**About this exercise:** Once the line with "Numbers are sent" is found in the entries below, print it and each following line exactly, stopping after the line with "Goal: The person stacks"; print nothing else.

**Data records:**
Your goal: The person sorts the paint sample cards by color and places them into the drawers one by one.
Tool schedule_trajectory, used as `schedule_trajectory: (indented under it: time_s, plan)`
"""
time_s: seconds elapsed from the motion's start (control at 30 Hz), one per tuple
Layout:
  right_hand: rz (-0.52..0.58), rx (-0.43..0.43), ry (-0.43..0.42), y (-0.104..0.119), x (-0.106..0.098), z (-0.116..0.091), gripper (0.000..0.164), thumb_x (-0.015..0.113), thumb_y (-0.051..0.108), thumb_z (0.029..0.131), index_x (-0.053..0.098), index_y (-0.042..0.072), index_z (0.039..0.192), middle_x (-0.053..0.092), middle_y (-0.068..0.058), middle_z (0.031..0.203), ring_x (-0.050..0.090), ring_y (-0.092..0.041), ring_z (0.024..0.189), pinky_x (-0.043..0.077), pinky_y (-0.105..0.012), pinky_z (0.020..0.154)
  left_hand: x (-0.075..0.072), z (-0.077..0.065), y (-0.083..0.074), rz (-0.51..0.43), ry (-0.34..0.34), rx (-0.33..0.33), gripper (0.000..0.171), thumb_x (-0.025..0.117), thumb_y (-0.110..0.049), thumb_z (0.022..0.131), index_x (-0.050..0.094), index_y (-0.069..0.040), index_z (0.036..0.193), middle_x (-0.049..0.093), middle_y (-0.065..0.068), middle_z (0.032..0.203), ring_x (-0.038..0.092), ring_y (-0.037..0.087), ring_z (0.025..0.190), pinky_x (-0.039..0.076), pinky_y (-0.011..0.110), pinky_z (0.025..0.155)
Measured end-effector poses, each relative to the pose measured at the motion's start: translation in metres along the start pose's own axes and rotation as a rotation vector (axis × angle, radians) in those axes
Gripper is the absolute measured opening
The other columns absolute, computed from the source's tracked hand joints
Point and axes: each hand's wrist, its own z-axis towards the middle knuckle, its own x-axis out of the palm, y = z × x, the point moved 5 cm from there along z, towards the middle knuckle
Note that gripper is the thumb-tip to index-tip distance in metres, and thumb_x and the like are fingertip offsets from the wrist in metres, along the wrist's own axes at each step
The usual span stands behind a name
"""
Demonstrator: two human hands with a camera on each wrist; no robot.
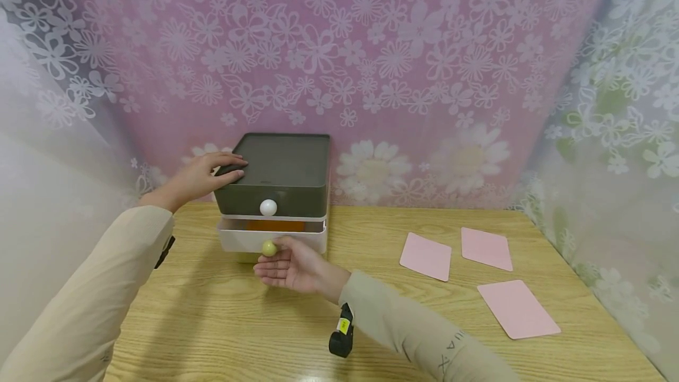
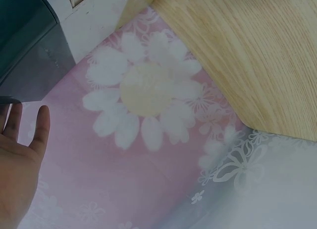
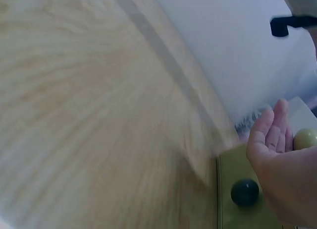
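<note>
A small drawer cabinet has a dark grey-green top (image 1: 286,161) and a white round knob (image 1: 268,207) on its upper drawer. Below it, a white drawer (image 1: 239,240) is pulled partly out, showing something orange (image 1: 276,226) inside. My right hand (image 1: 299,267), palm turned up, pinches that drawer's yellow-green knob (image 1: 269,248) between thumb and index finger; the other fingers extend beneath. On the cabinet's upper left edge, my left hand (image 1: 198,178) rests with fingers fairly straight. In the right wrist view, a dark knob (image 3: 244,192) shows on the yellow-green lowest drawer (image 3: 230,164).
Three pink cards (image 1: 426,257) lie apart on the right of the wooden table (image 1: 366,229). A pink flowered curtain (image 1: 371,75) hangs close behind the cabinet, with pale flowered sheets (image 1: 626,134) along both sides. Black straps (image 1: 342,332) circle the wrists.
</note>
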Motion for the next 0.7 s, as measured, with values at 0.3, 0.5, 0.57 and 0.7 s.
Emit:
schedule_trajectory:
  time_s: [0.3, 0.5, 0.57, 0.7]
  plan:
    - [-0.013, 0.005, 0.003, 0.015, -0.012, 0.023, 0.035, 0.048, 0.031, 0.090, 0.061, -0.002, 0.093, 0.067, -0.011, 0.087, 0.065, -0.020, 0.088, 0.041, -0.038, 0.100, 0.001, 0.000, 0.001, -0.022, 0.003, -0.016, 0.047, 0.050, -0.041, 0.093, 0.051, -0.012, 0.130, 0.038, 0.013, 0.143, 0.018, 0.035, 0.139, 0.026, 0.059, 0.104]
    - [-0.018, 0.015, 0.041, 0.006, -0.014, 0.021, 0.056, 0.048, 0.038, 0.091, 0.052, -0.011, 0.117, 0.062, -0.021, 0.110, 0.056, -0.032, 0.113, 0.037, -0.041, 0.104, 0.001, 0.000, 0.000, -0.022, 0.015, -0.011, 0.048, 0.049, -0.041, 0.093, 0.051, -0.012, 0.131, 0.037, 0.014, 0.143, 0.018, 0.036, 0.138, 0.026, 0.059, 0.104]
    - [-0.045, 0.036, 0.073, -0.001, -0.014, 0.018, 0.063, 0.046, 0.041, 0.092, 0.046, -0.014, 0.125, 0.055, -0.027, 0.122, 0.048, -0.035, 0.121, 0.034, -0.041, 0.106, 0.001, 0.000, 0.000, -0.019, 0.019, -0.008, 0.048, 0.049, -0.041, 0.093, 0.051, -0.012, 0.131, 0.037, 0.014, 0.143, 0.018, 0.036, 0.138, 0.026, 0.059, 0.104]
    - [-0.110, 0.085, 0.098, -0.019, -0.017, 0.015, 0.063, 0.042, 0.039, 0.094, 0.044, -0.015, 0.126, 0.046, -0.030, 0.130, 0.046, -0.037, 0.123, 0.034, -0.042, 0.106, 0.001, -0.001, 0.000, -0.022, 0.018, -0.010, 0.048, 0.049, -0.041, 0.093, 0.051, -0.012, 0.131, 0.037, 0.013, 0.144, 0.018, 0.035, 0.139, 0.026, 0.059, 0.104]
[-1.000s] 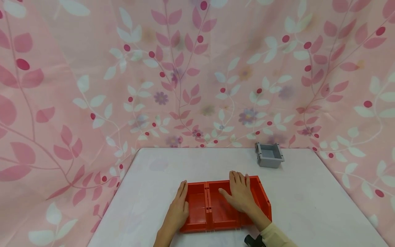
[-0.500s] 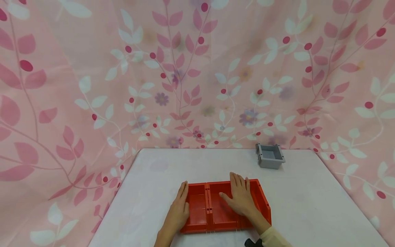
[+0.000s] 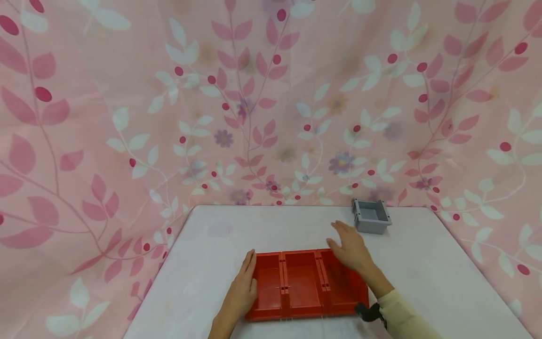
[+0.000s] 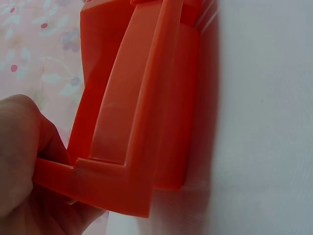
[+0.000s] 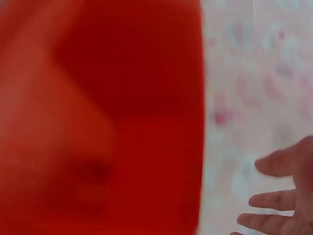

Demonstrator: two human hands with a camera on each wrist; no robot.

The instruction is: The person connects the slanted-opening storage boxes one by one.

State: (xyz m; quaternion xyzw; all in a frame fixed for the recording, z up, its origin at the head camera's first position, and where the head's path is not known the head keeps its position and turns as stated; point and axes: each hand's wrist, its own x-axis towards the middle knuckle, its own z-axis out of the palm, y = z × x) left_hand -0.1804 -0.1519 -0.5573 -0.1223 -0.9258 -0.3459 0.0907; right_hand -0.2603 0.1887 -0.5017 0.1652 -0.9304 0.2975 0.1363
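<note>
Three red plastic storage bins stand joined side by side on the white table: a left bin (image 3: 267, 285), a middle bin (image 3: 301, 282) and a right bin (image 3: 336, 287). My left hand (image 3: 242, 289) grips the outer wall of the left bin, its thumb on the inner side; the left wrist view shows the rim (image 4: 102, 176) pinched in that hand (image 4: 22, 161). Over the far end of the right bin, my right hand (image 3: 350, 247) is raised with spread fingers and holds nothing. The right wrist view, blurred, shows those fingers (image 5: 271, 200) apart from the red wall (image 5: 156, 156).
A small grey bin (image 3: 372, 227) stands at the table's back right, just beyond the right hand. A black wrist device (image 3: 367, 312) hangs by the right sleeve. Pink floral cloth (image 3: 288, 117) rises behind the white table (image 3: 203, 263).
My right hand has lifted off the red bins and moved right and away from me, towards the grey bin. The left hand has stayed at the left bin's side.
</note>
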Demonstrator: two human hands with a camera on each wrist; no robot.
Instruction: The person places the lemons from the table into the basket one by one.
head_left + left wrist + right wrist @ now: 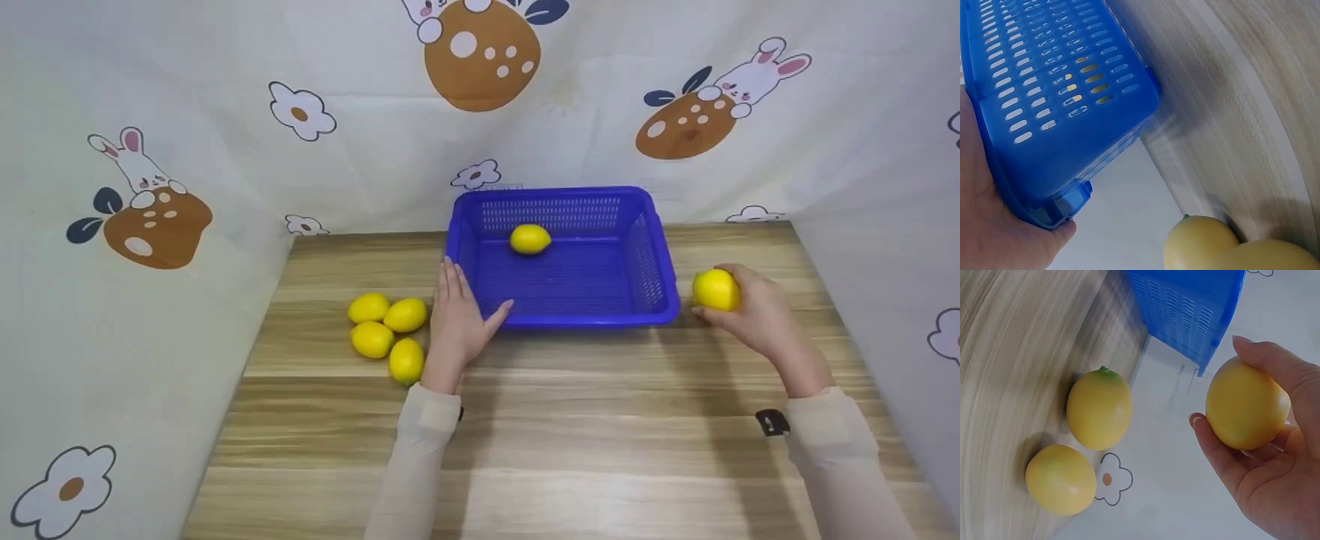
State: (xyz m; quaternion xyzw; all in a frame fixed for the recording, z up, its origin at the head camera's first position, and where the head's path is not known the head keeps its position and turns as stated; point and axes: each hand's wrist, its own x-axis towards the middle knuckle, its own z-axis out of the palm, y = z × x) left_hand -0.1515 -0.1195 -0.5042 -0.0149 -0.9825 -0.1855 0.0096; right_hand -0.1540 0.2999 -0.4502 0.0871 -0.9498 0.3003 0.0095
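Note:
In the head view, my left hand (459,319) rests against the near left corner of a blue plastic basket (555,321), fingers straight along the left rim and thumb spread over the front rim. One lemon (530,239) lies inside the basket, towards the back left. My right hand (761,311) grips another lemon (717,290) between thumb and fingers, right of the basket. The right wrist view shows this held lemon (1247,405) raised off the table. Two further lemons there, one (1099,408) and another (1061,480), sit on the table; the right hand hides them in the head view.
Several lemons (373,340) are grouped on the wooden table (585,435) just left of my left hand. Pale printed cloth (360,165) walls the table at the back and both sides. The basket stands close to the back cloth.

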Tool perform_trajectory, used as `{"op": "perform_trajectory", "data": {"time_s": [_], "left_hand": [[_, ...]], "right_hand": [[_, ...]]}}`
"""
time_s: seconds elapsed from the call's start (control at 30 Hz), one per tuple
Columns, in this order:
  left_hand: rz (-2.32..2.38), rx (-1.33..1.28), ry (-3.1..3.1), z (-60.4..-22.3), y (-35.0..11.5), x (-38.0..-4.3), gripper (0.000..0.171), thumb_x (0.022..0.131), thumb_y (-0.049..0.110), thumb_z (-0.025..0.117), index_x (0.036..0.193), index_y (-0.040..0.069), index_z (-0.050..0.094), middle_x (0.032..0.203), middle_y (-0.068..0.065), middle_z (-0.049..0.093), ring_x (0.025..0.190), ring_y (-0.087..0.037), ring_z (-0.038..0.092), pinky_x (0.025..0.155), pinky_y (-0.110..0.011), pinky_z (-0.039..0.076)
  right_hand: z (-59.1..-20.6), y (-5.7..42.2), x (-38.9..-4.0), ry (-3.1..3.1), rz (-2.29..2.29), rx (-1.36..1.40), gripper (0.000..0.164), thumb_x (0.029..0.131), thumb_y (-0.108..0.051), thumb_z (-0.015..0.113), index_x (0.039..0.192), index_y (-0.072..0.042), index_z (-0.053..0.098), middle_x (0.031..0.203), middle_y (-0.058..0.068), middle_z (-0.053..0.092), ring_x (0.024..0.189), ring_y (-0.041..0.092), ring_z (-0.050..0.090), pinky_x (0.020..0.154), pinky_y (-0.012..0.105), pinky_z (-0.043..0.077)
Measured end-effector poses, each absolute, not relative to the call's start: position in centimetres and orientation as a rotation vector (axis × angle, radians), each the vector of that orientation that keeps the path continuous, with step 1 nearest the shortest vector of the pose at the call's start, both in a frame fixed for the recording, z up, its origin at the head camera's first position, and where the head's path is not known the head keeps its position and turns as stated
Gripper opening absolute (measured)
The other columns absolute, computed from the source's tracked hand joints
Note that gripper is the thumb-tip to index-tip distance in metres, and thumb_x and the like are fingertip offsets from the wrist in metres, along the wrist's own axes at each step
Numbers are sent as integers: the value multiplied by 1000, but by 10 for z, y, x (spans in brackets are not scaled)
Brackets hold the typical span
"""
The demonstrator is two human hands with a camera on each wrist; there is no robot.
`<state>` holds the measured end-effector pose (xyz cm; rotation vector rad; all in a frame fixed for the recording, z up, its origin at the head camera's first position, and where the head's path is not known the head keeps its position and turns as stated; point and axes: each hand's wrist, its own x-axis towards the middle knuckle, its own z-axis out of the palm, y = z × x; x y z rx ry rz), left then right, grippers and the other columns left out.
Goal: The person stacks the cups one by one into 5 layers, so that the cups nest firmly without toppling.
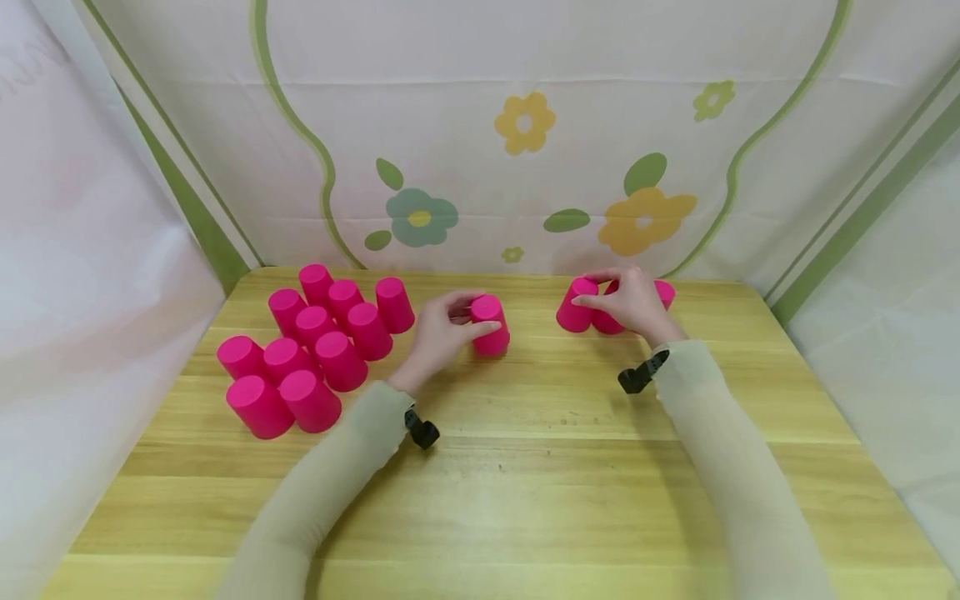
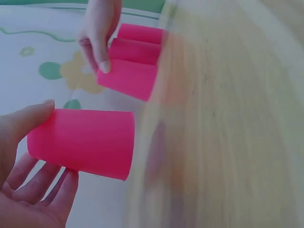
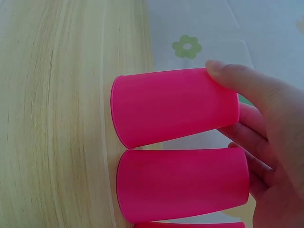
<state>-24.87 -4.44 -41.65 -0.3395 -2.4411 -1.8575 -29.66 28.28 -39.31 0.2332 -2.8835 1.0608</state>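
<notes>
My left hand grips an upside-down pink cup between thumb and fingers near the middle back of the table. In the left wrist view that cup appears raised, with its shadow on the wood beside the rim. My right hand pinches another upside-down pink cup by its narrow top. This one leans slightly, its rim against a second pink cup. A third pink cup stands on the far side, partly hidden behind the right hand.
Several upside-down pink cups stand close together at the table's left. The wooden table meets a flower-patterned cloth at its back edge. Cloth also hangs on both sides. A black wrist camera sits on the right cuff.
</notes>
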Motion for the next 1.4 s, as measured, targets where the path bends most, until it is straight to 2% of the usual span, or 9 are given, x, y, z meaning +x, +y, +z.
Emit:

**Exercise output:**
Numbers are sent as integers: the value multiplied by 1000, but by 10 for z, y, x (spans in brackets are not scaled)
Brackets hold the typical span
"""
The demonstrator is two human hands with a camera on each wrist; there is no robot.
`<state>` holds the measured end-effector pose (xyz cm; rotation vector rad; all in a frame fixed for the recording, z up, its origin at the head camera's first position, and where the head's path is not known the head keeps its position and turns as stated; point and axes: each hand's wrist, its own x-axis towards the middle knuckle, its own z-axis out of the palm, y = z × x; x y z rx ry rz), left then right, grippers and the other columns left out.
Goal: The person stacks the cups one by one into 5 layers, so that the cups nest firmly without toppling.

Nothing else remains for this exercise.